ASSIGNMENT: The data must be given again exactly as written, with all images omitted.

START THE DATA

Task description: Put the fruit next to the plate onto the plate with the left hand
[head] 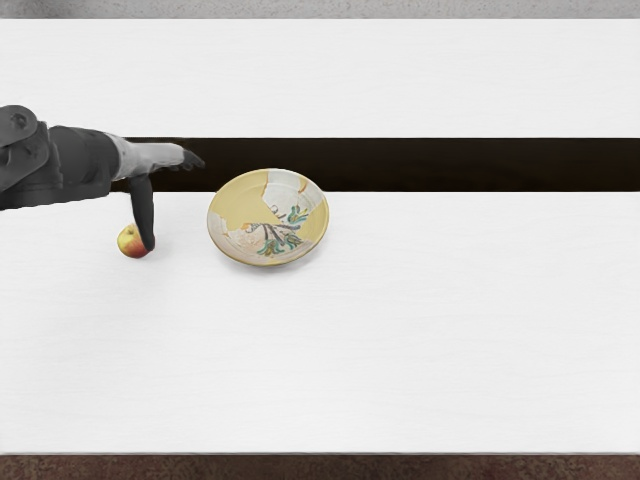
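**Bench, left-hand station: apple, plate, one arm**

Item 1. Left hand [150, 168]: enters from the left edge on a dark forearm, at the far edge of the near bench [420, 340]. It is spread open. The pale fingers [183, 157] reach straight out to the right, over the dark gap. One dark digit [143, 208] points down and toward the near side. Its tip meets the right side of the apple, and nothing closes round the fruit.

Item 2. Apple [131, 242]: small, red and yellow. It lies on the bench, left of the plate and apart from it, directly under the hand. It is not on the plate.

Item 3. Plate [268, 217]: round and shallow, yellow and cream, with a branch and blue-green leaves painted on it. It lies flat near the far edge of the bench, right of the apple. It carries nothing.

Item 4. Dark gap [450, 165]: a long strip running left to right behind the plate. It separates the near bench from a second white surface [400, 80] on the far side.
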Motion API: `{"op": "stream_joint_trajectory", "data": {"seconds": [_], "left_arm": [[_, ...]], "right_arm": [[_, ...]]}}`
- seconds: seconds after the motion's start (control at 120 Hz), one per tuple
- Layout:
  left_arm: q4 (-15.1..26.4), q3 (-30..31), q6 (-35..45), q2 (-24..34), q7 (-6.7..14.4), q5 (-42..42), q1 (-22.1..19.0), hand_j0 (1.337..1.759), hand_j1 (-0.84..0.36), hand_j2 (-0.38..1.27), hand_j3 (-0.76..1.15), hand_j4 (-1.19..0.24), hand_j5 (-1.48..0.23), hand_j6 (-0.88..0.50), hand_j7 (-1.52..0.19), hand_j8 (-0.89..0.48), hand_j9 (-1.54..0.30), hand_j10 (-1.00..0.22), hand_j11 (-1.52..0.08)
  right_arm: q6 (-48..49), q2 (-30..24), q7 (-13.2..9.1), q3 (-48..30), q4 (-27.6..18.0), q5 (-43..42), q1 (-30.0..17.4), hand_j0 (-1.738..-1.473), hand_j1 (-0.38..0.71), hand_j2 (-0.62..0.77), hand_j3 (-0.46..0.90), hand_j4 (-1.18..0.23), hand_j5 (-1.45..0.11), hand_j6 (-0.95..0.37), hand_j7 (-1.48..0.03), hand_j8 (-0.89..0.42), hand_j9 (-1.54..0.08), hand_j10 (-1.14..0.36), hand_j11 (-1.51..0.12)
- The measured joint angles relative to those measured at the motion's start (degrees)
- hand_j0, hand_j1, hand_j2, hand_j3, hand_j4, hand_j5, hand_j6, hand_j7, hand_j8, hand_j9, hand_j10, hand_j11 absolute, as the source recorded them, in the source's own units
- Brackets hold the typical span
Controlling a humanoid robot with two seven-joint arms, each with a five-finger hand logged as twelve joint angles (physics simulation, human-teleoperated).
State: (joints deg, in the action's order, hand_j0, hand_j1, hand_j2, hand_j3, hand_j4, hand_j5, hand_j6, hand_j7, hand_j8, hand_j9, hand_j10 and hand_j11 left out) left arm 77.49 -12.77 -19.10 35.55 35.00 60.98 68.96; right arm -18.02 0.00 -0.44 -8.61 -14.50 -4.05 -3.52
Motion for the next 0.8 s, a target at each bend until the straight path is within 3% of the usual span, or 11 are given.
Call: {"op": "stream_joint_trajectory", "data": {"seconds": [0.208, 0.433, 0.8], "left_arm": [[0.02, 8.21, 5.96, -1.29, 0.0, 4.11, -0.15, 1.658, 0.21, 0.03, 0.0, -0.12, -0.15, -0.12, -0.15, -0.12, -0.15, -0.12, -0.15], [-1.33, 12.18, 8.79, -1.6, 0.0, 8.86, -0.12, 1.658, 0.17, 0.03, 0.0, -0.16, -0.2, -0.16, -0.2, -0.16, -0.2, -0.15, -0.2], [-1.98, 13.35, 8.92, -2.59, 0.0, 8.9, -0.26, 1.658, -0.09, 0.08, 0.0, -0.37, -0.47, -0.37, -0.47, -0.37, -0.47, -0.37, -0.47]], "right_arm": [[0.0, 0.0, 0.0, 0.0, 0.0, 0.0, 0.0, -1.658, -0.35, 0.0, 0.0, 0.0, 0.0, 0.0, 0.0, 0.0, 0.0, 0.0, 0.0], [0.0, 0.0, 0.0, 0.0, 0.0, 0.0, 0.0, -1.658, -0.35, 0.0, 0.0, 0.0, 0.0, 0.0, 0.0, 0.0, 0.0, 0.0, 0.0], [0.0, 0.0, 0.0, 0.0, 0.0, 0.0, 0.0, -1.658, -0.35, 0.0, 0.0, 0.0, 0.0, 0.0, 0.0, 0.0, 0.0, 0.0, 0.0]]}}
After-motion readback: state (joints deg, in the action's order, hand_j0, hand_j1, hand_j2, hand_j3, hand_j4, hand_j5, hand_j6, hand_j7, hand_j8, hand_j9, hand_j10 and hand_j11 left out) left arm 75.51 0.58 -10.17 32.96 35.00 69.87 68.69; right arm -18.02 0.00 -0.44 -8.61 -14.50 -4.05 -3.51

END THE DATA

TASK RESULT:
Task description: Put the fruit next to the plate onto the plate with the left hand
[head] 
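**Bench, left-hand station: apple, plate, one arm**

Item 1. Left hand [150, 168]: enters from the left edge on a dark forearm, at the far edge of the near bench [420, 340]. It is spread open. The pale fingers [183, 157] reach straight out to the right, over the dark gap. One dark digit [143, 208] points down and toward the near side. Its tip meets the right side of the apple, and nothing closes round the fruit.

Item 2. Apple [131, 242]: small, red and yellow. It lies on the bench, left of the plate and apart from it, directly under the hand. It is not on the plate.

Item 3. Plate [268, 217]: round and shallow, yellow and cream, with a branch and blue-green leaves painted on it. It lies flat near the far edge of the bench, right of the apple. It carries nothing.

Item 4. Dark gap [450, 165]: a long strip running left to right behind the plate. It separates the near bench from a second white surface [400, 80] on the far side.
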Motion API: `{"op": "stream_joint_trajectory", "data": {"seconds": [_], "left_arm": [[_, ...]], "right_arm": [[_, ...]]}}`
- seconds: seconds after the motion's start (control at 120 Hz), one per tuple
- Layout:
  left_arm: q4 (-15.1..26.4), q3 (-30..31), q6 (-35..45), q2 (-24..34), q7 (-6.7..14.4), q5 (-42..42), q1 (-22.1..19.0), hand_j0 (1.337..1.759), hand_j1 (-0.84..0.36), hand_j2 (-0.38..1.27), hand_j3 (-0.76..1.15), hand_j4 (-1.19..0.24), hand_j5 (-1.48..0.23), hand_j6 (-0.88..0.50), hand_j7 (-1.52..0.19), hand_j8 (-0.89..0.48), hand_j9 (-1.54..0.30), hand_j10 (-1.00..0.22), hand_j11 (-1.52..0.08)
  right_arm: q6 (-48..49), q2 (-30..24), q7 (-13.2..9.1), q3 (-48..30), q4 (-27.6..18.0), q5 (-43..42), q1 (-30.0..17.4), hand_j0 (-1.738..-1.473), hand_j1 (-0.38..0.71), hand_j2 (-0.62..0.77), hand_j3 (-0.46..0.90), hand_j4 (-1.18..0.23), hand_j5 (-1.45..0.11), hand_j6 (-0.95..0.37), hand_j7 (-1.48..0.03), hand_j8 (-0.89..0.42), hand_j9 (-1.54..0.08), hand_j10 (-1.14..0.36), hand_j11 (-1.51..0.12)
- The measured joint angles relative to those measured at the motion's start (degrees)
- hand_j0, hand_j1, hand_j2, hand_j3, hand_j4, hand_j5, hand_j6, hand_j7, hand_j8, hand_j9, hand_j10, hand_j11 absolute, as the source recorded them, in the source's own units
- Brackets hold the typical span
Controlling a humanoid robot with two seven-joint arms, each with a five-finger hand logged as twelve joint angles (physics simulation, human-teleoperated).
State: (joints deg, in the action's order, hand_j0, hand_j1, hand_j2, hand_j3, hand_j4, hand_j5, hand_j6, hand_j7, hand_j8, hand_j9, hand_j10 and hand_j11 left out) left arm 77.49 -12.77 -19.10 35.55 35.00 60.98 68.96; right arm -18.02 0.00 -0.44 -8.61 -14.50 -4.05 -3.52
Motion for the next 0.8 s, a target at each bend until the straight path is within 3% of the usual span, or 11 are given.
Call: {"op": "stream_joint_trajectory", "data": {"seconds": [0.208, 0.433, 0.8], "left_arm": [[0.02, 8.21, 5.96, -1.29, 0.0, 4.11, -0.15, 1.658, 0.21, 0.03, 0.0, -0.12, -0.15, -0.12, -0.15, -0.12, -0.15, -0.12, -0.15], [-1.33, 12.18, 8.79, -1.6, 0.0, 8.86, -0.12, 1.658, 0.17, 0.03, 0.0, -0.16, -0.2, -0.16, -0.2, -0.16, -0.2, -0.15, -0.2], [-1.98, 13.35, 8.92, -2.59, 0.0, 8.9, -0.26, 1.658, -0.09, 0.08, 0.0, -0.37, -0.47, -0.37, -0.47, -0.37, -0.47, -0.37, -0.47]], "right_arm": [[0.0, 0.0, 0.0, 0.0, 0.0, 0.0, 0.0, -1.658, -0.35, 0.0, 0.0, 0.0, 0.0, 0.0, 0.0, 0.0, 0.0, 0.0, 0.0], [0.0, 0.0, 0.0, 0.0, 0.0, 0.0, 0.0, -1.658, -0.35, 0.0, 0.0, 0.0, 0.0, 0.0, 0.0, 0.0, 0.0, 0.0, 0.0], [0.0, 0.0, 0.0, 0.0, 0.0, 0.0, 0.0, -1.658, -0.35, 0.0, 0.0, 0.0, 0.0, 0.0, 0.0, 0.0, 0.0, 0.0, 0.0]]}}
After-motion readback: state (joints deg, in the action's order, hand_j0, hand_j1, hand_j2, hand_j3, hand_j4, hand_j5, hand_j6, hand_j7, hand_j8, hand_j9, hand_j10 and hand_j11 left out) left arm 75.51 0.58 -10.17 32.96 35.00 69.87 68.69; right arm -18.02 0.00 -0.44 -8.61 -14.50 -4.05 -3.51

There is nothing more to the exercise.